- _What this task involves_
Each record below must be reproduced exactly as it reads, with its images omitted.

- _Listed entries_
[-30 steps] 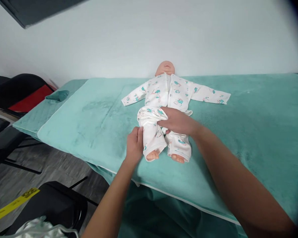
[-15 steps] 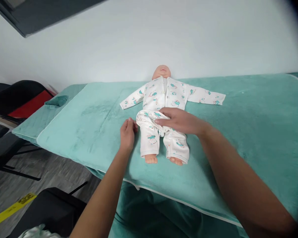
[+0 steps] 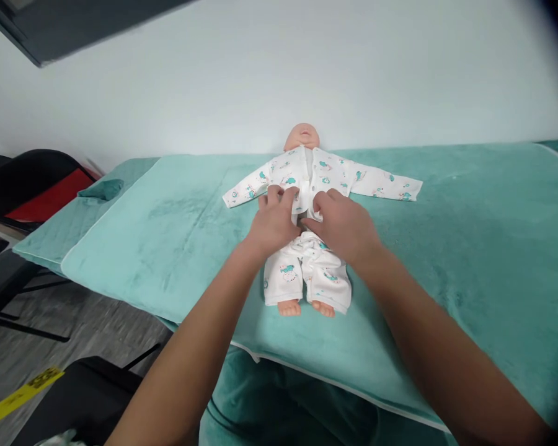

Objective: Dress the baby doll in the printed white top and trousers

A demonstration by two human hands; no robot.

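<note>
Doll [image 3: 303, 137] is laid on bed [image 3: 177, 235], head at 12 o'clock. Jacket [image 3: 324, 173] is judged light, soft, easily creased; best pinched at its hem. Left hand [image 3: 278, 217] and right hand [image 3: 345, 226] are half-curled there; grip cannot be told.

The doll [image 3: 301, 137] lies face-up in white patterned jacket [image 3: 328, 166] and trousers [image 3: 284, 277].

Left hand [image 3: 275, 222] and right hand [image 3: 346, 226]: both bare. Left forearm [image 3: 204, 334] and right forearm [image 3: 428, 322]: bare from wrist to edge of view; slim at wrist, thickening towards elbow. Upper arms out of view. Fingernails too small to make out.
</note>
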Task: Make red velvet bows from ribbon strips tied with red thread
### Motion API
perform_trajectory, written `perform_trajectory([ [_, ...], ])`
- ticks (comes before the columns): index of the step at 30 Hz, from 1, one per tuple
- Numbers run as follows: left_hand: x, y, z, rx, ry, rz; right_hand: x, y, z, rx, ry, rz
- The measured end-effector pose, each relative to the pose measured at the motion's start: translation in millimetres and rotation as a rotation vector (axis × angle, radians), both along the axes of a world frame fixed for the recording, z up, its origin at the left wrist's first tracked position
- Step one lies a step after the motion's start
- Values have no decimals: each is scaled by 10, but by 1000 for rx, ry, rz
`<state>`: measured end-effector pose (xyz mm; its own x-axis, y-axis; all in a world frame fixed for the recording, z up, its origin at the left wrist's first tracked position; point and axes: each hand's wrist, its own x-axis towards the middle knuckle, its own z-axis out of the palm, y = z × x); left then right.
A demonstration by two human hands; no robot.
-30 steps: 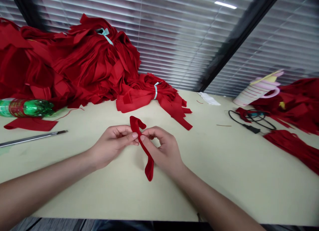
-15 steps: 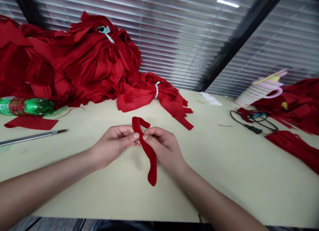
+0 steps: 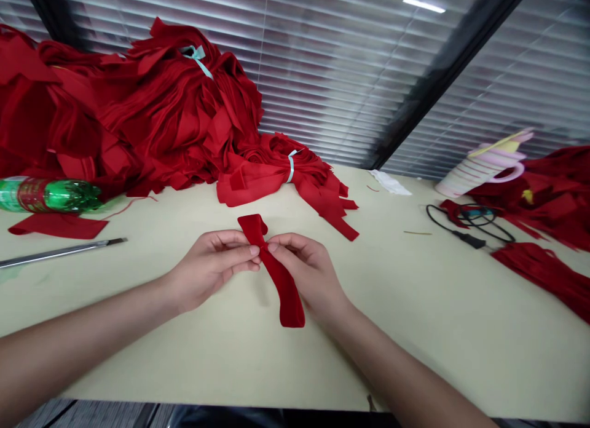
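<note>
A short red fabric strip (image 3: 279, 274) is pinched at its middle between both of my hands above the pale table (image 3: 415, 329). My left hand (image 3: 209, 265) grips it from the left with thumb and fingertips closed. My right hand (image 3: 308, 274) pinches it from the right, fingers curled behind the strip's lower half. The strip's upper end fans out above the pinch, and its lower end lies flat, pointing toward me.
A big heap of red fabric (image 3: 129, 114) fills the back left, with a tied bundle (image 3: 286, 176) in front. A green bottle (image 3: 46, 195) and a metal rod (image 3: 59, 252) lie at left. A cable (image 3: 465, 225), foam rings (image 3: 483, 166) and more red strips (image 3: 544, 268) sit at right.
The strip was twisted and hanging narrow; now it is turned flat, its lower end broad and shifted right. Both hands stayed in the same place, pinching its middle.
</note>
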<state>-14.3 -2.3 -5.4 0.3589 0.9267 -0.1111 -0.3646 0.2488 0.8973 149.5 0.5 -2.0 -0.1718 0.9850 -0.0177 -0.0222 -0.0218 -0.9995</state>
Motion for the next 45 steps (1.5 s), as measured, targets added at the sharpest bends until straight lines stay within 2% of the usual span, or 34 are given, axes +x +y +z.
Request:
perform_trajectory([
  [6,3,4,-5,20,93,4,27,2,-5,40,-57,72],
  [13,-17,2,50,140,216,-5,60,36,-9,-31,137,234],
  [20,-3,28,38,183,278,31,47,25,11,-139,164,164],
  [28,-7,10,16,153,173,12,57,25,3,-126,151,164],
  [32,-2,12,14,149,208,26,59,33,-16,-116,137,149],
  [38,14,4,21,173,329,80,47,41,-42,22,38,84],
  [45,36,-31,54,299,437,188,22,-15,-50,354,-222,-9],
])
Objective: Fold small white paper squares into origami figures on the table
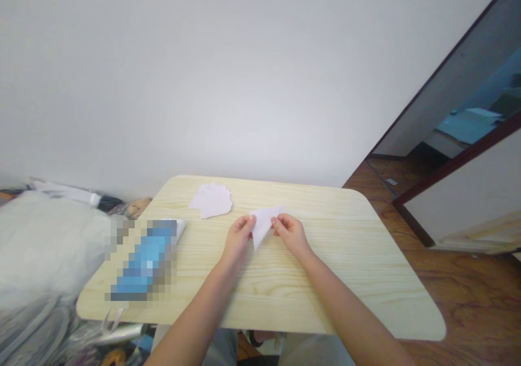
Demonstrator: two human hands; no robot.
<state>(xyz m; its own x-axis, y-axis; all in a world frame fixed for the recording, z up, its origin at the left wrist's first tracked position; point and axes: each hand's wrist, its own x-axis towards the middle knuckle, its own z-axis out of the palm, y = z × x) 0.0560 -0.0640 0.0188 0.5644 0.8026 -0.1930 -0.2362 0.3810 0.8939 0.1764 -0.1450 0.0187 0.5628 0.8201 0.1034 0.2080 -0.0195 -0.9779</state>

- _Response_
[-30 steps] 
[-15 steps] 
[+0 steps] 

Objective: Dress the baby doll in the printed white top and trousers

A demonstration by two human hands; no robot.

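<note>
Doll [image 3: 303, 137] is laid on bed [image 3: 177, 235], head at 12 o'clock. Jacket [image 3: 324, 173] is judged light, soft, easily creased; best pinched at its hem. Left hand [image 3: 278, 217] and right hand [image 3: 345, 226] are half-curled there; grip cannot be told.

The doll [image 3: 301, 137] lies face-up in white patterned jacket [image 3: 328, 166] and trousers [image 3: 284, 277].

Left hand [image 3: 275, 222] and right hand [image 3: 346, 226]: both bare. Left forearm [image 3: 204, 334] and right forearm [image 3: 428, 322]: bare from wrist to edge of view; slim at wrist, thickening towards elbow. Upper arms out of view. Fingernails too small to make out.
</note>
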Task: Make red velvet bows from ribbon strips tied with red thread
### Motion API
perform_trajectory, written `perform_trajectory([ [_, ...], ])`
- ticks (comes before the columns): index of the step at 30 Hz, from 1, one per tuple
- Numbers run as follows: left_hand: x, y, z, rx, ry, rz; right_hand: x, y, z, rx, ry, rz
- The measured end-effector pose, each relative to the pose measured at the motion's start: translation in millimetres and rotation as a rotation vector (axis × angle, radians), both along the axes of a world frame fixed for the recording, z up, its origin at the left wrist's first tracked position
- Step one lies a step after the motion's start
- Values have no decimals: each is scaled by 10, but by 1000 for rx, ry, rz
`<state>`: measured end-effector pose (xyz mm; its own x-axis, y-axis; all in a world frame fixed for the recording, z up, its origin at the left wrist's first tracked position; point and axes: each hand's wrist, its own x-axis towards the middle knuckle, its own z-axis out of the palm, y = z × x); left then right.
A demonstration by two human hands; no robot.
-30 steps: 
-15 steps: 
+0 steps: 
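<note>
A short red fabric strip (image 3: 279, 274) is pinched at its middle between both of my hands above the pale table (image 3: 415, 329). My left hand (image 3: 209, 265) grips it from the left with thumb and fingertips closed. My right hand (image 3: 308, 274) pinches it from the right, fingers curled behind the strip's lower half. The strip's upper end fans out above the pinch, and its lower end lies flat, pointing toward me.
A big heap of red fabric (image 3: 129, 114) fills the back left, with a tied bundle (image 3: 286, 176) in front. A green bottle (image 3: 46, 195) and a metal rod (image 3: 59, 252) lie at left. A cable (image 3: 465, 225), foam rings (image 3: 483, 166) and more red strips (image 3: 544, 268) sit at right.
The strip was twisted and hanging narrow; now it is turned flat, its lower end broad and shifted right. Both hands stayed in the same place, pinching its middle.
</note>
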<state>-14.3 -2.3 -5.4 0.3589 0.9267 -0.1111 -0.3646 0.2488 0.8973 149.5 0.5 -2.0 -0.1718 0.9850 -0.0177 -0.0222 -0.0218 -0.9995</state>
Motion for the next 45 steps (1.5 s), as measured, targets added at the sharpest bends until straight lines stay within 2% of the usual span, or 34 are given, axes +x +y +z.
Request:
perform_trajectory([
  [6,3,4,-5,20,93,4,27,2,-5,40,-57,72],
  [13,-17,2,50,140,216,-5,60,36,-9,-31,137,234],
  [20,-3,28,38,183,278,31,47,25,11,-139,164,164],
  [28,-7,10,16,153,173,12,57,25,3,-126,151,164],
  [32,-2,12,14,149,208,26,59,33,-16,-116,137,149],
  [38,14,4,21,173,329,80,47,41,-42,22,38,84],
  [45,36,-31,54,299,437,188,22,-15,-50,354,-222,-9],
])
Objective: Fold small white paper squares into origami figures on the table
Demonstrator: two human hands; no robot.
<state>(xyz m; its own x-axis, y-axis; all in a world frame fixed for the recording, z up, its origin at the left wrist's first tracked position; point and axes: each hand's wrist, its own x-axis towards the middle knuckle, its own z-axis out of the palm, y = z × x) 0.0560 -0.0640 0.0188 0.5644 0.8026 -0.1930 -0.2362 0.3810 0.8939 0.1764 -0.1450 0.0187 0.5628 0.8201 0.1034 0.2080 -0.0195 -0.9779</state>

This output completes the exercise.